Dataset records =

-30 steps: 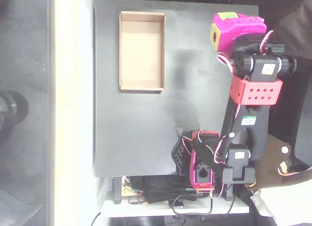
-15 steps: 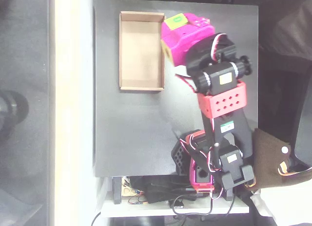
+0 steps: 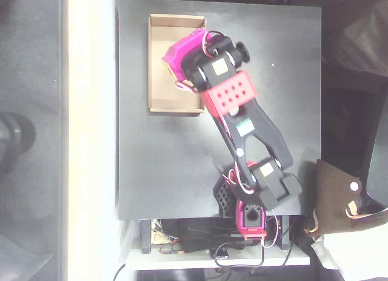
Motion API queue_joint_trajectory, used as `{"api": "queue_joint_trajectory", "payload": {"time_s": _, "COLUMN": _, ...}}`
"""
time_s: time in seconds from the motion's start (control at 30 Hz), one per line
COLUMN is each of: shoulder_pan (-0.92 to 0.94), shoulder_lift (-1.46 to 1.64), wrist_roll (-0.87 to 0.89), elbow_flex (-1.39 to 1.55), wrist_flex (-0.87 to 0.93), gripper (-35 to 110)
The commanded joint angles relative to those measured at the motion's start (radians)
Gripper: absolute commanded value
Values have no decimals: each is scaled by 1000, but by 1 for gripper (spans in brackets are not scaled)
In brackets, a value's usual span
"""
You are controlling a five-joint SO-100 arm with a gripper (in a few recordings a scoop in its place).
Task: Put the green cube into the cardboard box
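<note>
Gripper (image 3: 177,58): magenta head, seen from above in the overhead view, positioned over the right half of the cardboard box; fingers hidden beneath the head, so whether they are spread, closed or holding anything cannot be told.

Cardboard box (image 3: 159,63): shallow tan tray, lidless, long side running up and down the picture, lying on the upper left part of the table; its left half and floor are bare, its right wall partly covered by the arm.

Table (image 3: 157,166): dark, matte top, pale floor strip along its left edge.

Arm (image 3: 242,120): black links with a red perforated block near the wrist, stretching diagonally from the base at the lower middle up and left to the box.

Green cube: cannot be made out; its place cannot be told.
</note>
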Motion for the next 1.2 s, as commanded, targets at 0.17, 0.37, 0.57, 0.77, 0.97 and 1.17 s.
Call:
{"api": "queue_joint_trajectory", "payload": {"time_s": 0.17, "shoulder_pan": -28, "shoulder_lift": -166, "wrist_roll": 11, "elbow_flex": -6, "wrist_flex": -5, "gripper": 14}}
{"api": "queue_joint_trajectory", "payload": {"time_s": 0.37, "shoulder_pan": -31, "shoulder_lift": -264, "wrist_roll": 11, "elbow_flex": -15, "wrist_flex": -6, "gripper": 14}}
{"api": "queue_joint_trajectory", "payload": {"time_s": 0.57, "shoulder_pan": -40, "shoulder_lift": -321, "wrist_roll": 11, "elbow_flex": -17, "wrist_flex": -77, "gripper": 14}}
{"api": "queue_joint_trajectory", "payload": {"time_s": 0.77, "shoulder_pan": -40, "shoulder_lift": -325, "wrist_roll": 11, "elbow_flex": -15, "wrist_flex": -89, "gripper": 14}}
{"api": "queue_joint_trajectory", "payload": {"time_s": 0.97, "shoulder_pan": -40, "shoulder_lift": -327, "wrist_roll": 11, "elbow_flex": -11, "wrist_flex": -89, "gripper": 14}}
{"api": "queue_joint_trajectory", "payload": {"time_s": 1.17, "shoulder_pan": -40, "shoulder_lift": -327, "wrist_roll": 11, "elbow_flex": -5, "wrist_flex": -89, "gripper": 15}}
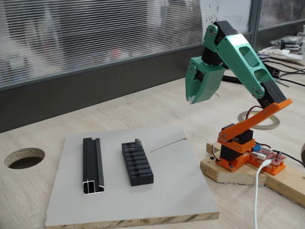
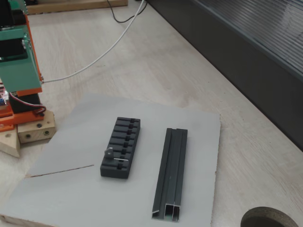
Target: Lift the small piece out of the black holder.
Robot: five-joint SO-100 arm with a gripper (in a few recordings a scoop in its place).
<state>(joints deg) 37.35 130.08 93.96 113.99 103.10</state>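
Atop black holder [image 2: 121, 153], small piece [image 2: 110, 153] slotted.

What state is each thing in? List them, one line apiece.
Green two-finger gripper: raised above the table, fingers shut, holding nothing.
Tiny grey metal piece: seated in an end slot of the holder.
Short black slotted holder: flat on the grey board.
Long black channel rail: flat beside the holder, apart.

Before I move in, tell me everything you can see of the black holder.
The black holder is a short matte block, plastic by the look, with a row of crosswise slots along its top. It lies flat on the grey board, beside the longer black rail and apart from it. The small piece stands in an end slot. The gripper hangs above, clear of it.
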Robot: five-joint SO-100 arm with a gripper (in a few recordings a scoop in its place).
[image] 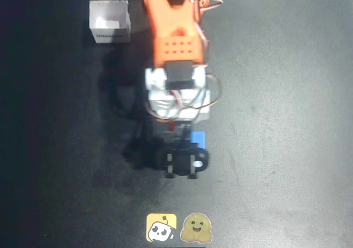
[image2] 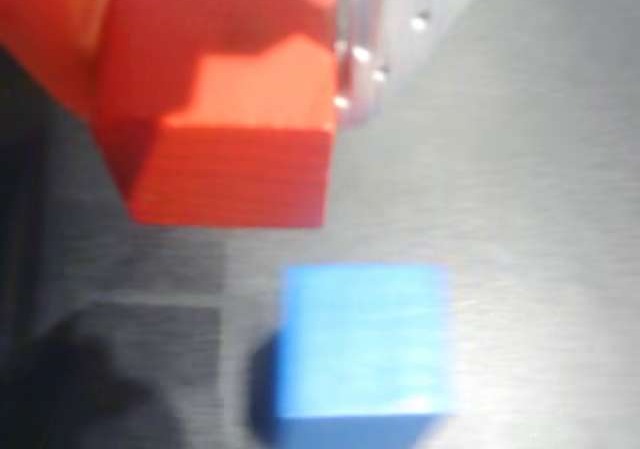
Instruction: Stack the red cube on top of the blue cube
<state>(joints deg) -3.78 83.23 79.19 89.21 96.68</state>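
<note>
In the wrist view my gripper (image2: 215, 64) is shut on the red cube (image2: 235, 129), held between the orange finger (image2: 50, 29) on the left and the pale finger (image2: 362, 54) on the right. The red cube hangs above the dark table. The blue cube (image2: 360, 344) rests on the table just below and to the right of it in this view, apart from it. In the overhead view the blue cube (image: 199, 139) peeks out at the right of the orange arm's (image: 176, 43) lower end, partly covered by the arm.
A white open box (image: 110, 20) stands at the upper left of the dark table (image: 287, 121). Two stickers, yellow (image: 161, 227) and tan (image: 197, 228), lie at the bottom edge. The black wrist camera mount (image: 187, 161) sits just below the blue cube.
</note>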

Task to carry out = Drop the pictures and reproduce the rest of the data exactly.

Response to this exercise =
-30 steps: 
-15 steps: 
+0 steps: 
Motion API queue_joint_trajectory, used as `{"api": "queue_joint_trajectory", "payload": {"time_s": _, "COLUMN": _, ...}}`
"""
time_s: time in seconds from the motion's start (control at 30 Hz), one per line
COLUMN is each of: shoulder_pan (-0.92 to 0.94), shoulder_lift (-1.46 to 1.64), wrist_roll (-0.87 to 0.89), elbow_flex (-1.39 to 1.55), wrist_flex (-0.87 to 0.93), gripper (-35 to 110)
The commanded joint angles relative to those measured at the motion's start (radians)
Gripper: absolute commanded value
Values have no decimals: each is scaled by 1000, but by 1 for gripper (spans in brackets are not scaled)
In brackets, a value's usual span
"""
You are controlling a five-joint SO-100 arm with a gripper (in a few recordings a scoop in its place).
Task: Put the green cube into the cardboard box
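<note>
Gripper (image 3: 177,58): magenta head, seen from above in the overhead view, positioned over the right half of the cardboard box; fingers hidden beneath the head, so whether they are spread, closed or holding anything cannot be told.

Cardboard box (image 3: 159,63): shallow tan tray, lidless, long side running up and down the picture, lying on the upper left part of the table; its left half and floor are bare, its right wall partly covered by the arm.

Table (image 3: 157,166): dark, matte top, pale floor strip along its left edge.

Arm (image 3: 242,120): black links with a red perforated block near the wrist, stretching diagonally from the base at the lower middle up and left to the box.

Green cube: cannot be made out; its place cannot be told.
</note>
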Motion for the next 1.2 s, as commanded, targets at 0.17, 0.37, 0.57, 0.77, 0.97 and 1.17 s.
Call:
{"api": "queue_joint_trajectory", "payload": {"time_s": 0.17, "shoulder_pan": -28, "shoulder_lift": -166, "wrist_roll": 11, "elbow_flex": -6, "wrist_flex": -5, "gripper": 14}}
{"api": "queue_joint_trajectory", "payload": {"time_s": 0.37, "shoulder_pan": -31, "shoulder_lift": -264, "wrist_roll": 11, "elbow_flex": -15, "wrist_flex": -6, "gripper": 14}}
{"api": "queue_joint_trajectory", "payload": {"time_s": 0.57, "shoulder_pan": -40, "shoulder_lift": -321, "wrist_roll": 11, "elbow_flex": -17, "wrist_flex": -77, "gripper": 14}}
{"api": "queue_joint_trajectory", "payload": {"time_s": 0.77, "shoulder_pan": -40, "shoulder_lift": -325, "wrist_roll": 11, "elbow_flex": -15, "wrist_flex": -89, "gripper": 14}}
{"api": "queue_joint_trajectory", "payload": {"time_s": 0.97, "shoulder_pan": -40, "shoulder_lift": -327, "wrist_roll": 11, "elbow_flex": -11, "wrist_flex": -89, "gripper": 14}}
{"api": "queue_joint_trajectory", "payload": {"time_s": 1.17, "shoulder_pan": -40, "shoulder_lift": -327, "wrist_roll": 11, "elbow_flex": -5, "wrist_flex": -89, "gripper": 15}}
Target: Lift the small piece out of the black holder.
Robot: five-joint SO-100 arm with a gripper (in a few recordings a scoop in its place).
<state>(joints deg) 37.35 130.08 93.96 113.99 103.10</state>
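Atop black holder [image 2: 121, 153], small piece [image 2: 110, 153] slotted.

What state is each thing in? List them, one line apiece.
Green two-finger gripper: raised above the table, fingers shut, holding nothing.
Tiny grey metal piece: seated in an end slot of the holder.
Short black slotted holder: flat on the grey board.
Long black channel rail: flat beside the holder, apart.

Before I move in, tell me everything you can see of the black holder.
The black holder is a short matte block, plastic by the look, with a row of crosswise slots along its top. It lies flat on the grey board, beside the longer black rail and apart from it. The small piece stands in an end slot. The gripper hangs above, clear of it.
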Robot: five-joint SO-100 arm with a gripper (in a few recordings a scoop in its place).
[image] 
[image2] 
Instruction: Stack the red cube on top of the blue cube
<state>(joints deg) -3.78 83.23 79.19 89.21 96.68</state>
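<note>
In the wrist view my gripper (image2: 215, 64) is shut on the red cube (image2: 235, 129), held between the orange finger (image2: 50, 29) on the left and the pale finger (image2: 362, 54) on the right. The red cube hangs above the dark table. The blue cube (image2: 360, 344) rests on the table just below and to the right of it in this view, apart from it. In the overhead view the blue cube (image: 199, 139) peeks out at the right of the orange arm's (image: 176, 43) lower end, partly covered by the arm.
A white open box (image: 110, 20) stands at the upper left of the dark table (image: 287, 121). Two stickers, yellow (image: 161, 227) and tan (image: 197, 228), lie at the bottom edge. The black wrist camera mount (image: 187, 161) sits just below the blue cube.
</note>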

The work on this exercise has been completed.